Based on your log, there are some issues when you cloning the repository.

nvidia@tegra-ubuntu:~/Downloads/pytorch-master$ python setup.py build_deps
fatal: Not a git repository (or any of the parent directories): .git

Please try to clone the repository again.
Or you can install the pyTorch with the package in comment #5 directly.

Thanks.

In addition to using the provided .whl file I had to

pip3 install torchvision

Only then could I verify torch installed with import torch.
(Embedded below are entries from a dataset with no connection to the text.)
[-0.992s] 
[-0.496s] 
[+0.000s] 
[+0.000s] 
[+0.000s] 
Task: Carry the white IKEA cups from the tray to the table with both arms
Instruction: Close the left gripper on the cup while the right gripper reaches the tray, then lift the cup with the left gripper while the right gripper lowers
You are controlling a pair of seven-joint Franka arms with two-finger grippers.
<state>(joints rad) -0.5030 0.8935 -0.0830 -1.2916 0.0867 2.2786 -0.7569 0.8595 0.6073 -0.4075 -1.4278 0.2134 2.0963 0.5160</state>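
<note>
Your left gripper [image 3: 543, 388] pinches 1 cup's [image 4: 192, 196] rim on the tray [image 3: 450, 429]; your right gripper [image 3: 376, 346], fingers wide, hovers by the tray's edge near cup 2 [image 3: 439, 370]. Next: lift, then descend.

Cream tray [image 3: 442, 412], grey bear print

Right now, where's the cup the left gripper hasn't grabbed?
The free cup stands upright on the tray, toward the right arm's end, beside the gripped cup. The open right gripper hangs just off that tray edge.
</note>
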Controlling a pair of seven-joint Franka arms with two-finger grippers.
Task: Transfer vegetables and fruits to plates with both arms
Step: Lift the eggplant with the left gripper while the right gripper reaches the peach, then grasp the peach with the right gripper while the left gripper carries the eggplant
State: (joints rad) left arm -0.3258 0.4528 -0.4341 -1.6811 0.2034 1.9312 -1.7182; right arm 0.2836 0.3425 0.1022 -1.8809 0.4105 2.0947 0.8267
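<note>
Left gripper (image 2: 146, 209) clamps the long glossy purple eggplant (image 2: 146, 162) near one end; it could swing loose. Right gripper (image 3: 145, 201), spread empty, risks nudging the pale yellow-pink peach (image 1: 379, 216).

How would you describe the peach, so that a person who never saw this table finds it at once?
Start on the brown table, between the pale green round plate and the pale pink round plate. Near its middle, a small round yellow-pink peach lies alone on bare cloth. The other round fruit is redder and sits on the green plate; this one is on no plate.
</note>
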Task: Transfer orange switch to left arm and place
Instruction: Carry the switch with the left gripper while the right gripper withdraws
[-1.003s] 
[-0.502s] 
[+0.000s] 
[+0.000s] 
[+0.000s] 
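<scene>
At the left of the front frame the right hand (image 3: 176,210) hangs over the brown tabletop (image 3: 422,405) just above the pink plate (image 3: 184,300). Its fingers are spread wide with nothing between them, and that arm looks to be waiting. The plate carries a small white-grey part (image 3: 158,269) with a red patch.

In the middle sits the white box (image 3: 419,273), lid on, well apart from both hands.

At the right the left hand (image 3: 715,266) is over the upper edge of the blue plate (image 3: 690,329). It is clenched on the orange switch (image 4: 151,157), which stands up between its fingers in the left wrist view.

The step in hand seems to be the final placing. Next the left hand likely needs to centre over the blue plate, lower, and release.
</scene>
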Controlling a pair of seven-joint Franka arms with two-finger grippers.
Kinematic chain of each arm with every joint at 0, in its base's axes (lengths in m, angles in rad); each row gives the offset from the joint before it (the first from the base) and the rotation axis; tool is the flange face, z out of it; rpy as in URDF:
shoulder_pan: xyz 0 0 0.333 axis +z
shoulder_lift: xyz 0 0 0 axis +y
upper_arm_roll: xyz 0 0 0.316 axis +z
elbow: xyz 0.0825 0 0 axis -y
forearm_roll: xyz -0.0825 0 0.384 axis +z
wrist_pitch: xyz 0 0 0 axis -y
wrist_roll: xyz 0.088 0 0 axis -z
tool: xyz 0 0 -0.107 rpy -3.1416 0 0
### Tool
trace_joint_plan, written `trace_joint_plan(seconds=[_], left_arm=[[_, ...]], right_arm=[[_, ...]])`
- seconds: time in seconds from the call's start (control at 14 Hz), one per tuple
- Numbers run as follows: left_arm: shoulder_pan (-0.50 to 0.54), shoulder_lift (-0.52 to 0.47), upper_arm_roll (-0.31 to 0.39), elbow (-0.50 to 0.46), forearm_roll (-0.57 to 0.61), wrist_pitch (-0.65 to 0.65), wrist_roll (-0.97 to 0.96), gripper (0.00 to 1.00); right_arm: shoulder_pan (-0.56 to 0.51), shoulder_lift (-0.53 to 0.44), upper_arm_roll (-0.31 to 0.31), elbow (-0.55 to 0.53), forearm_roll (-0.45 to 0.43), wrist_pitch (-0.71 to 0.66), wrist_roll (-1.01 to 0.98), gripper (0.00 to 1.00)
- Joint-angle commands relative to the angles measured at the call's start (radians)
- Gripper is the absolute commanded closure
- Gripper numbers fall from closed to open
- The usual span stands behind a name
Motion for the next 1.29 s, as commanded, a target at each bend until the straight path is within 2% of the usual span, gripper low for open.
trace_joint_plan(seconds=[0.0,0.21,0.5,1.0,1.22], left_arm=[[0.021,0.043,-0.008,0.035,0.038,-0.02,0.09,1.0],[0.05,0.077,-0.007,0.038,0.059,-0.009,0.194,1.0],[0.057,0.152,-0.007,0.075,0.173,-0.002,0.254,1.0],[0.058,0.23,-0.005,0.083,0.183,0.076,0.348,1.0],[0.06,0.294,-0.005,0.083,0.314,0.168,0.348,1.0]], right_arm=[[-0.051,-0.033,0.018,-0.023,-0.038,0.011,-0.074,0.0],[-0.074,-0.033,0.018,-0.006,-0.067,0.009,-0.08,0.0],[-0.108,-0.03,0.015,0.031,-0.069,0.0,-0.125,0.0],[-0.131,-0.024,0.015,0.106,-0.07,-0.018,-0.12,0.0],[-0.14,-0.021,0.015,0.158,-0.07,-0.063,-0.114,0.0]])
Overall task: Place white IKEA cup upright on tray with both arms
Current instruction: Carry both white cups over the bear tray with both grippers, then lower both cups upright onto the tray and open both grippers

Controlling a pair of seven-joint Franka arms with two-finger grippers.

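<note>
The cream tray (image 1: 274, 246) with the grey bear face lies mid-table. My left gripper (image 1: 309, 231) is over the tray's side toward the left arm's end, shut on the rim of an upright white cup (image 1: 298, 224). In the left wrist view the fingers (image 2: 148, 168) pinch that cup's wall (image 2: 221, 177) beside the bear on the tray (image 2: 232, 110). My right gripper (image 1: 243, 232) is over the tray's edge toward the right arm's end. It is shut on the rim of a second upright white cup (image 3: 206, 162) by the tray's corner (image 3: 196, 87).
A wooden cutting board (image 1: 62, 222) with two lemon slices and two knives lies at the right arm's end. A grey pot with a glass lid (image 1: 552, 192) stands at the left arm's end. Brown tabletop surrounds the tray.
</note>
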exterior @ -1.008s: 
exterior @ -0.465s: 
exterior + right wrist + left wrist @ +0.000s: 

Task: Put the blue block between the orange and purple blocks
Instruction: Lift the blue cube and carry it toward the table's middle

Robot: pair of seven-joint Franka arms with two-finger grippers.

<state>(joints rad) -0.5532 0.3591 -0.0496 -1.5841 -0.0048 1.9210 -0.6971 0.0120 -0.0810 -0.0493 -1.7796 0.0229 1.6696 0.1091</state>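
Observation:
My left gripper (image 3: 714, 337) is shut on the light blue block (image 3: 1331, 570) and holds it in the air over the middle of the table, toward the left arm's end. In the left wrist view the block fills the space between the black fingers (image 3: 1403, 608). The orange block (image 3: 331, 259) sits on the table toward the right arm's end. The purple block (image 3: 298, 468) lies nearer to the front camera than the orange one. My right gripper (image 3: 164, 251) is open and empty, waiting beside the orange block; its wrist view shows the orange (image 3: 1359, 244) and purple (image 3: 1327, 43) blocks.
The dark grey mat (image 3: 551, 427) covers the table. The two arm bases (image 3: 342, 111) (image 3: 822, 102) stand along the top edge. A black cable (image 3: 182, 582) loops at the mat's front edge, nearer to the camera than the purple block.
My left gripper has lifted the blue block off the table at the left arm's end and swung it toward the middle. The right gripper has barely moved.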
Hi @AastaLL I am using CUDA version 10 but on https://pytorch.org/get-started/locally/ website there is no version available for CUDA 10. What should I do ? please guide me. Thanks

Hi, AastaLLL,

Thanks for your reply. It showed the new error:
Do you know why?

Thanks!

nvidia@tegra-ubuntu:~/pytorch$ python setup.py build_deps
Building wheel torch-1.0.0a0+0e44db8
running build_deps
setup.py::build_deps::run()

  • SYNC_COMMAND=cp
    ++ command -v rsync
  • ‘[’ -x /usr/bin/rsync ‘]’
  • SYNC_COMMAND=‘rsync -lptgoD’

[ 80%] Building CXX object caffe2/CMakeFiles/caffe2_gpu.dir/operators/tensor_protos_db_input_gpu.cc.o
[ 80%] Building CXX object caffe2/CMakeFiles/caffe2_gpu.dir/operators/while_op_gpu.cc.o
[ 80%] Building CXX object caffe2/CMakeFiles/caffe2_gpu.dir/operators/zero_gradient_op_gpu.cc.o
[ 80%] Building CXX object caffe2/CMakeFiles/caffe2_gpu.dir/operators/rnn/recurrent_op_cudnn.cc.o
[ 80%] Building CXX object caffe2/CMakeFiles/caffe2_gpu.dir/operators/rnn/recurrent_network_blob_fetcher_op_gpu.cc.o
[ 80%] Building CXX object caffe2/CMakeFiles/caffe2_gpu.dir/operators/rnn/recurrent_network_executor_gpu.cc.o
[ 80%] Building CXX object caffe2/CMakeFiles/caffe2_gpu.dir/queue/queue_ops_gpu.cc.o
[ 80%] Building CXX object caffe2/CMakeFiles/caffe2_gpu.dir/sgd/iter_op_gpu.cc.o
[ 80%] Building CXX object caffe2/CMakeFiles/caffe2_gpu.dir/sgd/learning_rate_op_gpu.cc.o
[ 80%] Linking CXX shared library …/lib/libcaffe2_gpu.so
/usr/local/cuda/lib64/libcudnn.so.7: error adding symbols: File in wrong format
collect2: error: ld returned 1 exit status
caffe2/CMakeFiles/caffe2_gpu.dir/build.make:5942: recipe for target ‘lib/libcaffe2_gpu.so’ failed
make[2]: *** [lib/libcaffe2_gpu.so] Error 1
CMakeFiles/Makefile2:3824: recipe for target ‘caffe2/CMakeFiles/caffe2_gpu.dir/all’ failed
make[1]: *** [caffe2/CMakeFiles/caffe2_gpu.dir/all] Error 2
Makefile:138: recipe for target ‘all’ failed
make: *** [all] Error 2
Failed to run ‘bash …/tools/build_pytorch_libs.sh --use-cuda --use-nnpack nccl caffe2 libshm gloo c10d THD’

Hi,

Do you use the Jetson AGX platform?
If yes, the package shared in comment#5 is built with CUDA 10.0 for Jetson platform.

Thanks.

Hi,

You may meet some incompatible issue when compiling.
Could you clean the ‘build’ folder and retry it again?

Thanks.

I clean the build folder and retry to install it, but it still does not work. Is there any wrong with cudnn ?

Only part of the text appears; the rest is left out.